Many writers shy away from these big questions because they feel that bringing up these kinds of issues is pretentious or making a big deal out of a little thing — a videogame. Really, this is more an issue of style than of substance. Blowhard academics can make simple things sound complex and great writers can make the sublime sensible. Rock and roll and film are mediums filled with critics that manage to entertain, incite and explore their subjects without dipping into self-serving postulation and pondering. Critics such as Lester Bangs and Robert Christgau made sense out of rock and roll without sterilizing it. Pauline Kael turned film criticism into a popular art form without dumbing it down. Roger Ebert carries on that tradition today by striving for meaning in his reviews without resorting to specialized academic vocabularies. Chuck Klosterman may not get videogames, but he manages to render cheap pop culture into a meaningful reflection on modern society.
Rather than threatening to turn game reviewing into an esoteric art, the desire to plumb the critical depths really comes from the basis of reviewing and popular criticism. Each level of criticism relies on the previous. A critic starts asking about the meanings the game has to themselves, whether or not they like it. Next, they may generalize their tastes into whether others might like the game. Finally, they try to figure out what truths might be contained within that mean something in a more universal context.

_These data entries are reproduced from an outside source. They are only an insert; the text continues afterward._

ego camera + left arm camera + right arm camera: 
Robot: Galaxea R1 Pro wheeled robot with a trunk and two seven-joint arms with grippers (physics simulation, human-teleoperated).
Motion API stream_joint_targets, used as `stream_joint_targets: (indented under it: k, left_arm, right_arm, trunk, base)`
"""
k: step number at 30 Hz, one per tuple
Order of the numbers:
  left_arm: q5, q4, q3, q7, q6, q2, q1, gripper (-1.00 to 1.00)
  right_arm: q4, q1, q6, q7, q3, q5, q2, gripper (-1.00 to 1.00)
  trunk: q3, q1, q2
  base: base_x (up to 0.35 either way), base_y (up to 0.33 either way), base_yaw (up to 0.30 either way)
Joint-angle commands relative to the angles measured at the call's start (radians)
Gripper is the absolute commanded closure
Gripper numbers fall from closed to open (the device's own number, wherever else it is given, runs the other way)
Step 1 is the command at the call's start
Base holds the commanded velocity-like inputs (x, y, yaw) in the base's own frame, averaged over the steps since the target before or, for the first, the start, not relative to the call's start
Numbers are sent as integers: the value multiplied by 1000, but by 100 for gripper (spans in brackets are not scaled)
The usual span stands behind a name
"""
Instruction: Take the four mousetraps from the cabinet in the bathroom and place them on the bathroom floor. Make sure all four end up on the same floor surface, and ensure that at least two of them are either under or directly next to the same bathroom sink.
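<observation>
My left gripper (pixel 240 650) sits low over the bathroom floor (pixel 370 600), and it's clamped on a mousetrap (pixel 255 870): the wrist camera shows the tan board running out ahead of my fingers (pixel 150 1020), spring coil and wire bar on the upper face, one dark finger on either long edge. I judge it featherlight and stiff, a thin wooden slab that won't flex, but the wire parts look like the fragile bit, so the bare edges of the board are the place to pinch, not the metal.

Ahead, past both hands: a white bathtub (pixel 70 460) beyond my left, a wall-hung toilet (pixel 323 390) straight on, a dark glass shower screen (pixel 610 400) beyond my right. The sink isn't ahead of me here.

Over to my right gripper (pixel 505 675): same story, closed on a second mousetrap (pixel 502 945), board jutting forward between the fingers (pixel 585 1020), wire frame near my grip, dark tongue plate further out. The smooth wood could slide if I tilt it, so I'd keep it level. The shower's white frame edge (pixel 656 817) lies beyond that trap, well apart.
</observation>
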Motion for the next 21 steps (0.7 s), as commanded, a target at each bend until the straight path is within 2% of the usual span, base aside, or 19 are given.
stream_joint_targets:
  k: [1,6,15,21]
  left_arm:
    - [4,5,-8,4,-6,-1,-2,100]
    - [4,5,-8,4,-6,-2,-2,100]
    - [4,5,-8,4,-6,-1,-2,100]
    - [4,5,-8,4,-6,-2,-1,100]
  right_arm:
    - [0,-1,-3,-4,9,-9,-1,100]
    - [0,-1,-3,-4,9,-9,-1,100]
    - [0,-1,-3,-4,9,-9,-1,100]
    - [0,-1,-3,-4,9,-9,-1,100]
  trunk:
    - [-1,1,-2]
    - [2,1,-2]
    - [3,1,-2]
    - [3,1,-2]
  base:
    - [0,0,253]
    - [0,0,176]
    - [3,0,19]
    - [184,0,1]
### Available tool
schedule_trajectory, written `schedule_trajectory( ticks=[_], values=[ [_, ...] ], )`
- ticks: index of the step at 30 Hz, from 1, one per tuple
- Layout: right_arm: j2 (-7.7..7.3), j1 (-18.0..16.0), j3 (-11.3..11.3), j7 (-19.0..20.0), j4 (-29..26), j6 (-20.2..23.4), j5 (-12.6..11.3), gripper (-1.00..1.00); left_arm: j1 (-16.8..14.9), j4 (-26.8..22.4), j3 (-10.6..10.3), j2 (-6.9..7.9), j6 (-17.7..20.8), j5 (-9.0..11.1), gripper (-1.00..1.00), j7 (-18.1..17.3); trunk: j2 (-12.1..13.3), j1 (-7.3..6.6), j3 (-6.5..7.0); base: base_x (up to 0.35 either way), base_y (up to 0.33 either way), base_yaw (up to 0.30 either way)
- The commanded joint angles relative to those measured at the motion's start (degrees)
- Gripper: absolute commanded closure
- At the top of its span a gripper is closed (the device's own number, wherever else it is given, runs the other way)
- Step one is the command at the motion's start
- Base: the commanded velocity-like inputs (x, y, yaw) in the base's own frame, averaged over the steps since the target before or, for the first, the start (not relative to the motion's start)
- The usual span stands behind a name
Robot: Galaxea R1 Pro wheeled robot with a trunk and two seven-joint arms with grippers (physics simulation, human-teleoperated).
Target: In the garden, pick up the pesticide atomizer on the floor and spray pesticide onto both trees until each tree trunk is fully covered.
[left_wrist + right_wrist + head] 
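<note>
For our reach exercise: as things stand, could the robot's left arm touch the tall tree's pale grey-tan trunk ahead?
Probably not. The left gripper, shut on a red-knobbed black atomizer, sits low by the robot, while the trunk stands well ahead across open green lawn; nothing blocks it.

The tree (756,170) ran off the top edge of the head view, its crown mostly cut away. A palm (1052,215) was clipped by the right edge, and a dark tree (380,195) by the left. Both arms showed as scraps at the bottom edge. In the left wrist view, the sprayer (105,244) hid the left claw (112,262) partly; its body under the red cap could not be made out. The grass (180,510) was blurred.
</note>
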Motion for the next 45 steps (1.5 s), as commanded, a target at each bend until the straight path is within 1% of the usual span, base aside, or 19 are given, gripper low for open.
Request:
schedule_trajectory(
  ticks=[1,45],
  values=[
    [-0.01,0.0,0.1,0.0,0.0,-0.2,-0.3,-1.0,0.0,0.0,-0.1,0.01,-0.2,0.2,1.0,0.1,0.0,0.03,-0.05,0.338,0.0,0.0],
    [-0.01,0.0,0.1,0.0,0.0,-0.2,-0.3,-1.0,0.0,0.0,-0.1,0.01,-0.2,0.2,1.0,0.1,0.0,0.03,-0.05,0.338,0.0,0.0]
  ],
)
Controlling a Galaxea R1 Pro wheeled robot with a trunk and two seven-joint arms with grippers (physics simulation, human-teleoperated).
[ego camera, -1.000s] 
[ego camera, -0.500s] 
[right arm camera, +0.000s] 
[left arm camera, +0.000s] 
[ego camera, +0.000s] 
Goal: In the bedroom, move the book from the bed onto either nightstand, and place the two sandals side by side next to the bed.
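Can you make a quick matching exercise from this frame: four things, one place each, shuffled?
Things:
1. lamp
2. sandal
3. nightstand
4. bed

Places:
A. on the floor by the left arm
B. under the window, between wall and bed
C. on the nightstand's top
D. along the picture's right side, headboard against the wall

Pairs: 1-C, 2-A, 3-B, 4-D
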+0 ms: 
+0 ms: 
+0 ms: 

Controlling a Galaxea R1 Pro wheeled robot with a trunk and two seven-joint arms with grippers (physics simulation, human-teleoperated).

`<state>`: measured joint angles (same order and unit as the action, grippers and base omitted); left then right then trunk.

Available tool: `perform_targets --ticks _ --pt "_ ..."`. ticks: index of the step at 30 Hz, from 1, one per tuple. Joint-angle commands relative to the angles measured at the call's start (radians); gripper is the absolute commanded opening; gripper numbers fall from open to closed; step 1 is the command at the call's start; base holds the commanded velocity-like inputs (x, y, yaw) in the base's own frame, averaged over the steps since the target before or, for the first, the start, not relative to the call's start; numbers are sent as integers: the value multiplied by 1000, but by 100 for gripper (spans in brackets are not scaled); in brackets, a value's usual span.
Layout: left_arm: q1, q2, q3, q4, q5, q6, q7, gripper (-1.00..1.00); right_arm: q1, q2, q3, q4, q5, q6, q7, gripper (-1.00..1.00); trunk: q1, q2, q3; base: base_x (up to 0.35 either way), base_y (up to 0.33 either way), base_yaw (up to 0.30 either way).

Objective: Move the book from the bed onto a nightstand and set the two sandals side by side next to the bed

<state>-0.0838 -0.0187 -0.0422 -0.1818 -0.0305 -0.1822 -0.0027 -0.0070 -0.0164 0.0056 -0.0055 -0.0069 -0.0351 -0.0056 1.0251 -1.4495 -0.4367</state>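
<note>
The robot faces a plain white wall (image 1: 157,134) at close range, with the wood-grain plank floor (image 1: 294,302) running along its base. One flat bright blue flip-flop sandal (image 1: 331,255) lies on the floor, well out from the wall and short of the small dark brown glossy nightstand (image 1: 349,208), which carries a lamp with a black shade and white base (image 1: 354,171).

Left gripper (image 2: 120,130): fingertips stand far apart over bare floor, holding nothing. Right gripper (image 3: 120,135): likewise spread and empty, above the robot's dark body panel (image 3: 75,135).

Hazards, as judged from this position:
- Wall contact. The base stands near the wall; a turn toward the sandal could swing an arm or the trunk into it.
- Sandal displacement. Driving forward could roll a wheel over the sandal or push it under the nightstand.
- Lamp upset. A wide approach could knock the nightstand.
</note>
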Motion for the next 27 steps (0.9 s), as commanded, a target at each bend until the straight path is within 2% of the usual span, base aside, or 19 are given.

If you reviewed GTA III, for example, and really liked it, you could look at it mechanically and wonder why it was enjoyable. You could abstract those reasons to come up with reasons why other gamers might like the game. And, as you reached the next level of criticism, you might start to ask questions like:
- Why is it fun to be bad?
- Does playing a criminal make me want to do bad things in real life?
- If the character I play is a thieving, murdering ex-con, why do I feel such sympathy for him?
- Do we live in an age where media violence has become so normal that we can only laugh about it?
- What is happening in society where behaving badly in a virtual world is so satisfying?
- What is it like to live in a world where a game like this is a best-seller?
Of course, these are only examples. Still, these questions lead far from the sort of review that is concerned with graphics, voice acting, particle effects, control set-ups or cut scenes alone. Certainly, these elements matter, but they are most compelling when looked at in the context of bigger questions that matter not only to the game and the player, but also outside that closed and isolated loop.
Over time, expect to see the evolution of criticism in videogames continue as academics bring their philosophical and structural tools to bear in creating conceptual criticism that will surely disturb gamers accustomed to simpler forms. Look for game reviewers tired of simple recitations of product features to mature into critics. These writers will most likely form the lead column in an advancement of game criticism. Why? Because, simply, as common reviewing convention grows toward more sophisticated criticism, the critics can help make sense of the medium in both a personal and larger cultural context for gamers.
And this is good news for games.
For videogames to actually grow as an expressive art form and reach beyond the status of toy products built as simple diversions and recognize their full potential as a renowned creative and aesthetic pursuit, people need to talk about them differently. Game journalists can help lead that conversation by finding more interesting answers.”